[Brief] In the entries that follow, the first line to write out is the one containing "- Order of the", and the last is the one containing "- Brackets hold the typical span". Reproduce that stretch exactly, with nothing before or after it.

[Source data Boundary: Start]

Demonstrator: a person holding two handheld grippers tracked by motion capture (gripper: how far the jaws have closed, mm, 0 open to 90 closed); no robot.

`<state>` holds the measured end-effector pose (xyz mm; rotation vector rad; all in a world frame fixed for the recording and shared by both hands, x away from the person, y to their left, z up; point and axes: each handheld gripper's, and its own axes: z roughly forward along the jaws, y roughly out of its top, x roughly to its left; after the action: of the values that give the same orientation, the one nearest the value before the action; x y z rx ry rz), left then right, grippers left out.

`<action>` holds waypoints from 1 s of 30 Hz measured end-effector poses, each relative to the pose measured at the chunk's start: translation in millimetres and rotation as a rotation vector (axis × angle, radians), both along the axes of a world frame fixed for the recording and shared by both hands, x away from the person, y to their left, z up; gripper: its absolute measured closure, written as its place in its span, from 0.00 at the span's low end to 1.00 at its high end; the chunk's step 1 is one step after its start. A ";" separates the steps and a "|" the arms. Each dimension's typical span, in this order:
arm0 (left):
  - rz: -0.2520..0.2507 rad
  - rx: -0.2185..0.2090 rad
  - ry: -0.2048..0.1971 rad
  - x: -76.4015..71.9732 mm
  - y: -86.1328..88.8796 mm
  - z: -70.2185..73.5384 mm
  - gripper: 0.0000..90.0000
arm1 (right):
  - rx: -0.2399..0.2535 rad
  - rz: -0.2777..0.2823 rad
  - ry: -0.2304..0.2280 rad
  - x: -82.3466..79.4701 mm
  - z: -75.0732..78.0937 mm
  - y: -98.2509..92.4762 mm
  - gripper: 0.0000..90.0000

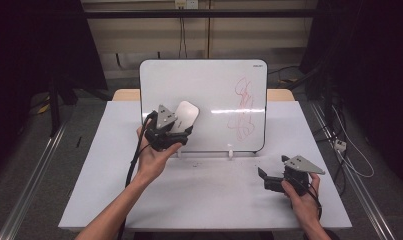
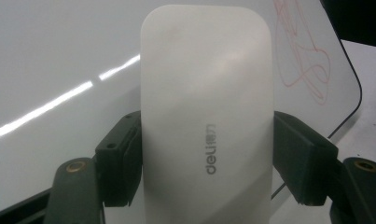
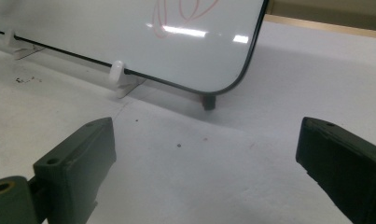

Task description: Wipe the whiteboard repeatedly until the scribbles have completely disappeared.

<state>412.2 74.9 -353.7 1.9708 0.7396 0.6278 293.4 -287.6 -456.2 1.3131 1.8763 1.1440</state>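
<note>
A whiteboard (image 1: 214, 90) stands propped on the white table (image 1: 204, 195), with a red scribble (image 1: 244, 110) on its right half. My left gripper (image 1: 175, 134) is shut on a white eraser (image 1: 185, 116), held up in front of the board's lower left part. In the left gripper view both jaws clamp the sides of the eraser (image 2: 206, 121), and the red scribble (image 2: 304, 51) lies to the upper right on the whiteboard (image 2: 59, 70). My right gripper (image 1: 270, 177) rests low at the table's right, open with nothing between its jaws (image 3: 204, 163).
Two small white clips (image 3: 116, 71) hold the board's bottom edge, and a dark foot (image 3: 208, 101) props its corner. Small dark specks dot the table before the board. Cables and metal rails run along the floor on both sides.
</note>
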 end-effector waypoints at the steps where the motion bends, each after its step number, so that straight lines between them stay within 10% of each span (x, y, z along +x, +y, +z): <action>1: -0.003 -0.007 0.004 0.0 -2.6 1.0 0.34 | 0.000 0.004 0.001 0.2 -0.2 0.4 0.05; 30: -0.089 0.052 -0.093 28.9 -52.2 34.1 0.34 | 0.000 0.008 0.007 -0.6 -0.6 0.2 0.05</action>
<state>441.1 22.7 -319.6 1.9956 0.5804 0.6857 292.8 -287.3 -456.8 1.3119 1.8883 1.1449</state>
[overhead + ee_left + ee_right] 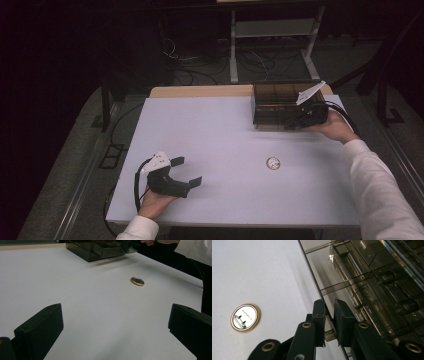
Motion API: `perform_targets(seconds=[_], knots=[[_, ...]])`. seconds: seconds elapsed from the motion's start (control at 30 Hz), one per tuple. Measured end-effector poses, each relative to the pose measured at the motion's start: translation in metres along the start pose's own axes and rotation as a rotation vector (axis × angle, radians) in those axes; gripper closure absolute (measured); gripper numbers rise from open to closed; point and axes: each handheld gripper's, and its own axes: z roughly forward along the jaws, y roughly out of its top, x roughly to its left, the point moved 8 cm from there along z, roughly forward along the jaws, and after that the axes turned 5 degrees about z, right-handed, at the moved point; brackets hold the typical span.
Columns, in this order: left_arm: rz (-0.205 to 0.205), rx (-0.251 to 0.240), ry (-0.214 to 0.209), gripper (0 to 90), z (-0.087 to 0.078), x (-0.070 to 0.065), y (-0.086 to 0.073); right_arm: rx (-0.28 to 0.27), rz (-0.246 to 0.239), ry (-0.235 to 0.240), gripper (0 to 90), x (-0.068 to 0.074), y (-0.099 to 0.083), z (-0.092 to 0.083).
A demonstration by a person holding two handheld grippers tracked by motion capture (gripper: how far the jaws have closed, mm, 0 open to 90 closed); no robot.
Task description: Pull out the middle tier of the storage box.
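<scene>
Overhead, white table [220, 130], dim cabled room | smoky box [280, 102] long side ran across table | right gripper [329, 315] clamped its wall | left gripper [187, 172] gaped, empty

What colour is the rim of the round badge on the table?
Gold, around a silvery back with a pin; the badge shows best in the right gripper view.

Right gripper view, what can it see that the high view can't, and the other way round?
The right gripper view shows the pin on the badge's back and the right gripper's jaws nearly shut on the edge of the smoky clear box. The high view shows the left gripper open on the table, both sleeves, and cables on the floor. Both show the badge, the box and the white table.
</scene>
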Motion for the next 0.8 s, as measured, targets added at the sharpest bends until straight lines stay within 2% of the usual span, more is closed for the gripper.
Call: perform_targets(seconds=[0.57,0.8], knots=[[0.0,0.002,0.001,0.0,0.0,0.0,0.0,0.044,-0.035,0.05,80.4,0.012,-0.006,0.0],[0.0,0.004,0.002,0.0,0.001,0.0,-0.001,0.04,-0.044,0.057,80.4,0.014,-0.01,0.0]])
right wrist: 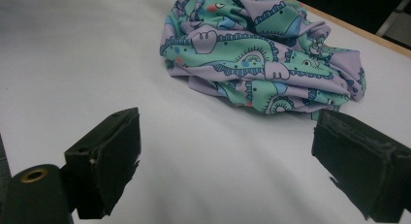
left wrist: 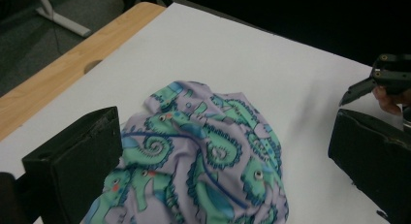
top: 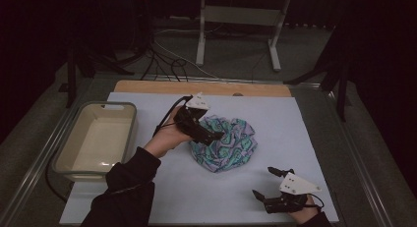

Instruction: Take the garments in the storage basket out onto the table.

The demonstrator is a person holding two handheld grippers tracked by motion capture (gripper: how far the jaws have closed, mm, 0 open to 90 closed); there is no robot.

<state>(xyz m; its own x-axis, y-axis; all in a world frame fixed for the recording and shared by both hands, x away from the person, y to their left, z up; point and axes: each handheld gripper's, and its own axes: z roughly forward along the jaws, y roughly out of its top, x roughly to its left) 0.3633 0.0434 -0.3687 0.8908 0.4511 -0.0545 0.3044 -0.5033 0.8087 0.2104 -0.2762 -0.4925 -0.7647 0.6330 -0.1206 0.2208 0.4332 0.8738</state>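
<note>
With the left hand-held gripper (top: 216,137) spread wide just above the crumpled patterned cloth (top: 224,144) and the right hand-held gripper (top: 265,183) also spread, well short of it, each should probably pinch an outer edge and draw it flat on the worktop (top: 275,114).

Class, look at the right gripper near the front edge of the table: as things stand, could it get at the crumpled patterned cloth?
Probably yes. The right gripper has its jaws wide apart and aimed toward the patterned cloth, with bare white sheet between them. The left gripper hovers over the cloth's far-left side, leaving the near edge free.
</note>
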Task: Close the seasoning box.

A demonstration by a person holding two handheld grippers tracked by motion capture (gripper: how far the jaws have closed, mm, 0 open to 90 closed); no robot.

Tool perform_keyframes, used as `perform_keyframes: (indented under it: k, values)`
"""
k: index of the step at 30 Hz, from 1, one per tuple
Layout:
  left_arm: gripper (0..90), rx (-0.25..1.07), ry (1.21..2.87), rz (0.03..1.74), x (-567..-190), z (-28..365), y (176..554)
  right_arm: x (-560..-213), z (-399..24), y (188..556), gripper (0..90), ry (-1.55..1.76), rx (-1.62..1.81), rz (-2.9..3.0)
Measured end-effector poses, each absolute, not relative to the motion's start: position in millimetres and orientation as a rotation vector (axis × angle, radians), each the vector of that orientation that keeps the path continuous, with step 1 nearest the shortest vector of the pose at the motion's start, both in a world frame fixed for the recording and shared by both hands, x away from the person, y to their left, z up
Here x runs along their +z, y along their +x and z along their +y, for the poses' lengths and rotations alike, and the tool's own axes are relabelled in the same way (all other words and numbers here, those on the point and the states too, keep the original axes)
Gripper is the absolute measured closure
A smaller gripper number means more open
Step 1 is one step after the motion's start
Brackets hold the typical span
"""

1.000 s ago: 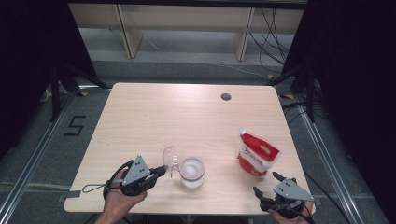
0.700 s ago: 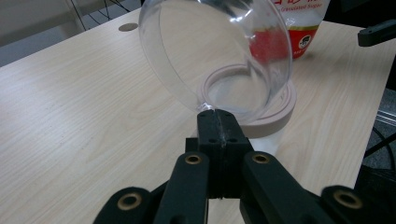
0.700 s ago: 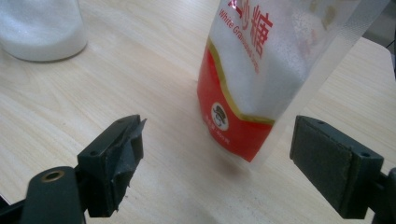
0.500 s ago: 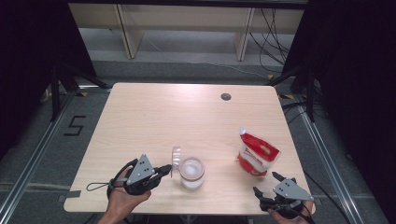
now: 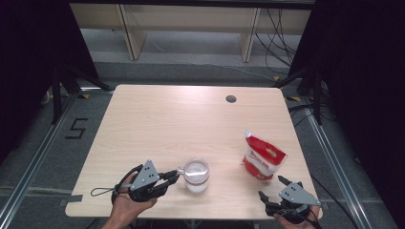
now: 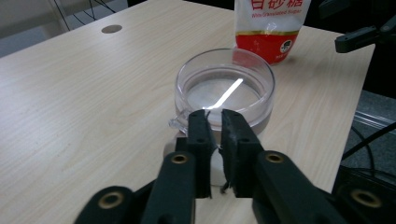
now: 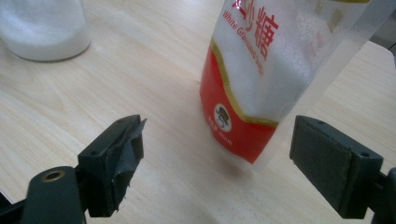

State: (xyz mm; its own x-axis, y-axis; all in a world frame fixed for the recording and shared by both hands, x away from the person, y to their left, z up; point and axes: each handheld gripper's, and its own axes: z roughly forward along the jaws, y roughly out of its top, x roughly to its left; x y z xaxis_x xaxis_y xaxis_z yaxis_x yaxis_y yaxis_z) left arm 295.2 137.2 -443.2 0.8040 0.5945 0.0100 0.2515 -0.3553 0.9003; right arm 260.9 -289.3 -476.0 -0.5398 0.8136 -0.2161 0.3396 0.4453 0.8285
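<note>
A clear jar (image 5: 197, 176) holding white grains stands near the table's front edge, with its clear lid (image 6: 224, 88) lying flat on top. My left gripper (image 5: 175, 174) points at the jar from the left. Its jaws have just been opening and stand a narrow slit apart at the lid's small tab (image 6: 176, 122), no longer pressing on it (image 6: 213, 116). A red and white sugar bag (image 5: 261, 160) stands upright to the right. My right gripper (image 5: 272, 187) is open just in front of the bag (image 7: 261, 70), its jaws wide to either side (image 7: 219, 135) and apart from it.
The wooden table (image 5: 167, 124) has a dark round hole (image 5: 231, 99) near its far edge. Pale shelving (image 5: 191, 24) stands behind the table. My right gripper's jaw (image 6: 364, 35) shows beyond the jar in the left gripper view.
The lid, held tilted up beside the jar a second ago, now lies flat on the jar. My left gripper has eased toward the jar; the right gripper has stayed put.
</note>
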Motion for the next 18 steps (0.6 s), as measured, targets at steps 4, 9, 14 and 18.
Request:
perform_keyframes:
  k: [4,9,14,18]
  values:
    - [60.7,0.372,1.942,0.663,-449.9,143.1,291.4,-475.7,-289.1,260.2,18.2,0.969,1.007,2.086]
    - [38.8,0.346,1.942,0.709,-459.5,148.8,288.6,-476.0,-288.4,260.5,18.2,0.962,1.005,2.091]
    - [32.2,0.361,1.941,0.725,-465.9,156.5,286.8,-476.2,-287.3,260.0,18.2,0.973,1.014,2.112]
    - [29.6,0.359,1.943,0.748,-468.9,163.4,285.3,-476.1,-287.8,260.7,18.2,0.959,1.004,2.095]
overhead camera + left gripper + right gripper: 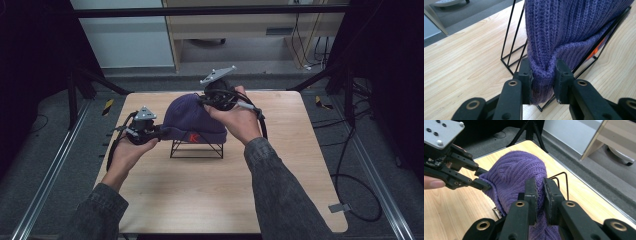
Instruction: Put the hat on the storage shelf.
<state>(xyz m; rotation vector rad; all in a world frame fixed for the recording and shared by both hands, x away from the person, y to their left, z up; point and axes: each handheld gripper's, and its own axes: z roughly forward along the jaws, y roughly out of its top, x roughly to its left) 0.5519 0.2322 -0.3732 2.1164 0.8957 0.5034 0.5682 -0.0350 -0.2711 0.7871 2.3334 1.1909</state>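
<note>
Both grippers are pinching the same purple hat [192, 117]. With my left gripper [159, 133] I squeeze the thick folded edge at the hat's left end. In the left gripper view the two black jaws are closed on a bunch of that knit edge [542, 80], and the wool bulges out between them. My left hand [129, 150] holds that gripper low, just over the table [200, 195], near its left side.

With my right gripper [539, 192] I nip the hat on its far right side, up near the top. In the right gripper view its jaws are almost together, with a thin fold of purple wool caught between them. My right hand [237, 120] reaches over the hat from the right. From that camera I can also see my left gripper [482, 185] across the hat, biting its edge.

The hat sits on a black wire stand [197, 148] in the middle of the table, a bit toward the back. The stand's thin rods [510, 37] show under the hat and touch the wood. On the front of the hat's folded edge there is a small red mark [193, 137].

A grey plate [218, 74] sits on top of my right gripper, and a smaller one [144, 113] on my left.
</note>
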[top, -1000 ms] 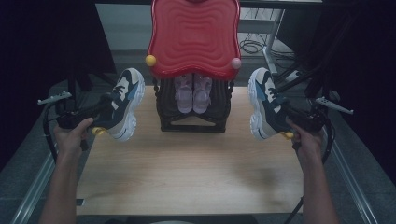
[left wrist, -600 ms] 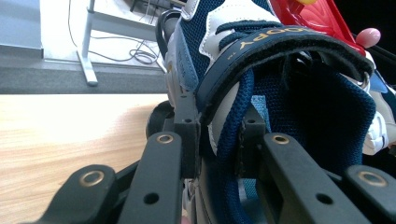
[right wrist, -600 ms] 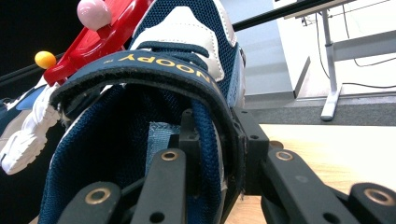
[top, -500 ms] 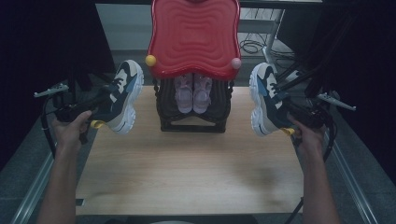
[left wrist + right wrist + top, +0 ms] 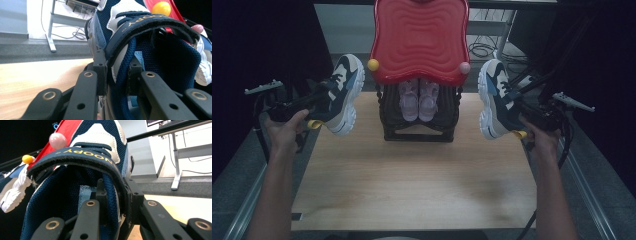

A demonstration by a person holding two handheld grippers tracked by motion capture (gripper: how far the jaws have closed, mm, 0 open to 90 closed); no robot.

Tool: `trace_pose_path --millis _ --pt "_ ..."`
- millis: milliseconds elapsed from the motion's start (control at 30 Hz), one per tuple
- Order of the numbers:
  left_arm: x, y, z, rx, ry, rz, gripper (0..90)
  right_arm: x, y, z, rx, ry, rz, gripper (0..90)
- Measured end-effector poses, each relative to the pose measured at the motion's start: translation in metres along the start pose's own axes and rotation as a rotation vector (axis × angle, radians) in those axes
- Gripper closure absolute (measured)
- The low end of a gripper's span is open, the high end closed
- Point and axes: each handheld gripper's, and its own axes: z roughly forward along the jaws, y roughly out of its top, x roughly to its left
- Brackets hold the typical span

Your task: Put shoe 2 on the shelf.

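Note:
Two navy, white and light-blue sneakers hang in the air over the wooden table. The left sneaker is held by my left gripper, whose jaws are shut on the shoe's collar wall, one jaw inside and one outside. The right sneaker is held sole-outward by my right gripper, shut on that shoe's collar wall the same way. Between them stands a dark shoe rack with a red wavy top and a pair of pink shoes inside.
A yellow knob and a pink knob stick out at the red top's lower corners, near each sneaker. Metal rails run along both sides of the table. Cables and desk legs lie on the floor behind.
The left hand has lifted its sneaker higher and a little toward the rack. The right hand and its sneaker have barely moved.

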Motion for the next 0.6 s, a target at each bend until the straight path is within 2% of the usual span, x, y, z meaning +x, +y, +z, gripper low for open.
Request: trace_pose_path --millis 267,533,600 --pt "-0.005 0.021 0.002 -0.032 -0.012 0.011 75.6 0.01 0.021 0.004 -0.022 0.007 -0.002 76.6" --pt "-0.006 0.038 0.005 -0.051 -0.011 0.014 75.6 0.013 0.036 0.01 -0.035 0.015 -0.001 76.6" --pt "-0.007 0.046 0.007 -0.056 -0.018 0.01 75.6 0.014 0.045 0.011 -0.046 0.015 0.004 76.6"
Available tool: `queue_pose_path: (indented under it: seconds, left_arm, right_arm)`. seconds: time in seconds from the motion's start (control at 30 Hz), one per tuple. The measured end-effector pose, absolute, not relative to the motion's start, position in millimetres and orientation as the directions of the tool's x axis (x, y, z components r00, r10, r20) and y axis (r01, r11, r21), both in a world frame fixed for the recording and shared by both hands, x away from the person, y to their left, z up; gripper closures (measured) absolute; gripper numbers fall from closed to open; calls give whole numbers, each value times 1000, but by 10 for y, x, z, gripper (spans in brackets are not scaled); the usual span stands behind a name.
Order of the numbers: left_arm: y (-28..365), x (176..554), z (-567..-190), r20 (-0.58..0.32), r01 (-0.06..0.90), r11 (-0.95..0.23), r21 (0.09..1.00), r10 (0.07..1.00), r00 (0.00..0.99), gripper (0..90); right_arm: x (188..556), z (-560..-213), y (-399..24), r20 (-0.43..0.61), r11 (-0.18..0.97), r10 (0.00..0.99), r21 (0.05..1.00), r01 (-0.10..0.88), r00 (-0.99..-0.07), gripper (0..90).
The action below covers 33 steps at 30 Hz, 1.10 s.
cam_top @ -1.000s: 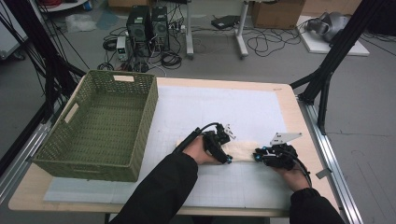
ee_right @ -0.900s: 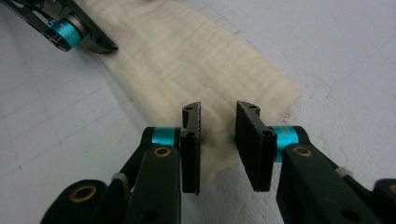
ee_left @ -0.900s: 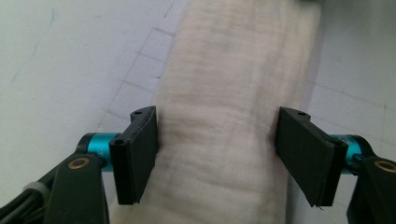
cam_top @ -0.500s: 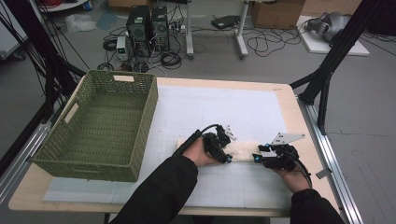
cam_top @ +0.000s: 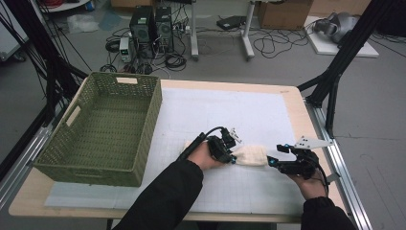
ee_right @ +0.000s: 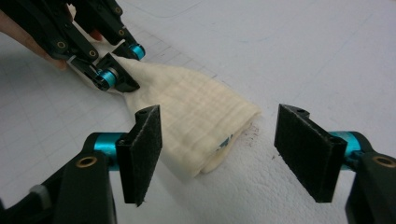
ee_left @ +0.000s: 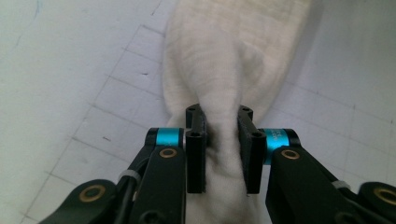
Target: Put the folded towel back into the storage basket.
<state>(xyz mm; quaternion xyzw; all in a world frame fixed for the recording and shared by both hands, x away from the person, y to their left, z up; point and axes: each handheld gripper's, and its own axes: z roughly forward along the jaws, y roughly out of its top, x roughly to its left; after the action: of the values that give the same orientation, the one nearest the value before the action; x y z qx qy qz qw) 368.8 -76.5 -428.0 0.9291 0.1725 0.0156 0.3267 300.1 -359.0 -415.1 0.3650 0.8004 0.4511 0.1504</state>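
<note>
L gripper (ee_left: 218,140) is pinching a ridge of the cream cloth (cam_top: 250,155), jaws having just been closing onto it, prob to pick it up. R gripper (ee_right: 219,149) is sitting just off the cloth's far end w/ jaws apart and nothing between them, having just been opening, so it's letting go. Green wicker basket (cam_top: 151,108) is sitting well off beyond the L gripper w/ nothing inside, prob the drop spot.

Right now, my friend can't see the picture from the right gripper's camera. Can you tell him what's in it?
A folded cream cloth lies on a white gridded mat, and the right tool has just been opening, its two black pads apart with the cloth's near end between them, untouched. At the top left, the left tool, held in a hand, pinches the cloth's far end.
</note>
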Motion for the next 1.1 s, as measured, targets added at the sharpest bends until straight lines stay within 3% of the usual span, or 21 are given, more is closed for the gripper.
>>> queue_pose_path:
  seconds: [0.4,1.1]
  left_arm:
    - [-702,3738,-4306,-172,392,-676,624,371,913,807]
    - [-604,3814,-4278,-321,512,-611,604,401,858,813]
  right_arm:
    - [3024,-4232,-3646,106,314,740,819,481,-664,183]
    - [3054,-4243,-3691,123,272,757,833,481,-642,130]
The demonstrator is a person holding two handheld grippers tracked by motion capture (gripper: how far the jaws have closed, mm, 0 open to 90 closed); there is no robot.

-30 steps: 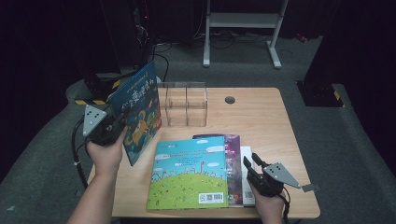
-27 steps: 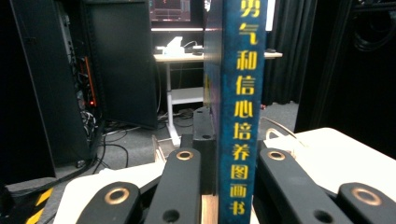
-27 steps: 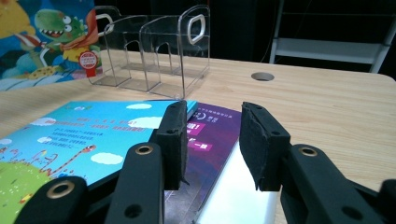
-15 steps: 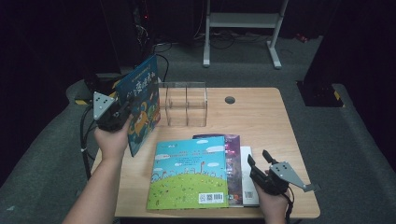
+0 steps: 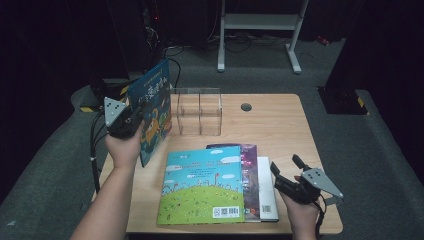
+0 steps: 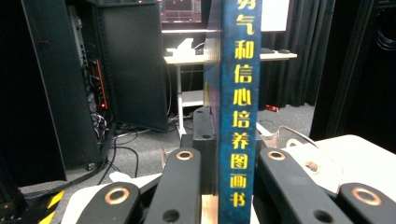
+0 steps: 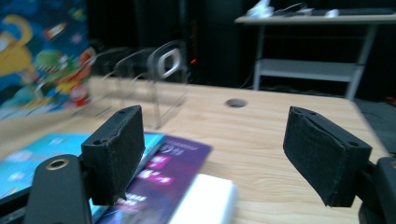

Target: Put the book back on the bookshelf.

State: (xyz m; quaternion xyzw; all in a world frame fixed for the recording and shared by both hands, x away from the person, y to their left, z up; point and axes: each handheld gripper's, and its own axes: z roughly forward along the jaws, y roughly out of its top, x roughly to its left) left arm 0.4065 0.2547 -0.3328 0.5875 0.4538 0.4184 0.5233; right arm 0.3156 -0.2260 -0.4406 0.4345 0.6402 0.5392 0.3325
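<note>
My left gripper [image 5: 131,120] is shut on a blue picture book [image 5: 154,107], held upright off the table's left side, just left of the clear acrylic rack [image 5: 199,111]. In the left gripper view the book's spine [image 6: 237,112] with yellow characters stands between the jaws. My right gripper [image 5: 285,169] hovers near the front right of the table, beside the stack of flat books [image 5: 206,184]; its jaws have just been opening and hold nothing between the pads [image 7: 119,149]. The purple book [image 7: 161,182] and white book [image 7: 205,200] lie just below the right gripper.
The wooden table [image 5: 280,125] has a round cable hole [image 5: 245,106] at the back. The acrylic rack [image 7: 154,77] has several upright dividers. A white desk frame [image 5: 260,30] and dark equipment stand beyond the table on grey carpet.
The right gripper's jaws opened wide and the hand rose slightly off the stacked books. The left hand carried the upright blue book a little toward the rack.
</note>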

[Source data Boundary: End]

[Exercise response]
- Order of the numbers:
  left_arm: x, y, z, rx, ry, rz, gripper (0..90)
  right_arm: x, y, z, rx, ry, rz, gripper (0..90)
- Measured end-effector poses, each relative to the pose measured at the motion's start: translation in metres along the start pose's own axes and rotation as a rotation vector (axis × angle, radians) in those axes
- Gripper closure absolute (measured)
- The low end of a gripper's span is open, the high end closed
- Point and axes: each handheld gripper's, and its own axes: z roughly forward along the jaws, y roughly out of its top, x roughly to its left
- Brackets hold the typical span

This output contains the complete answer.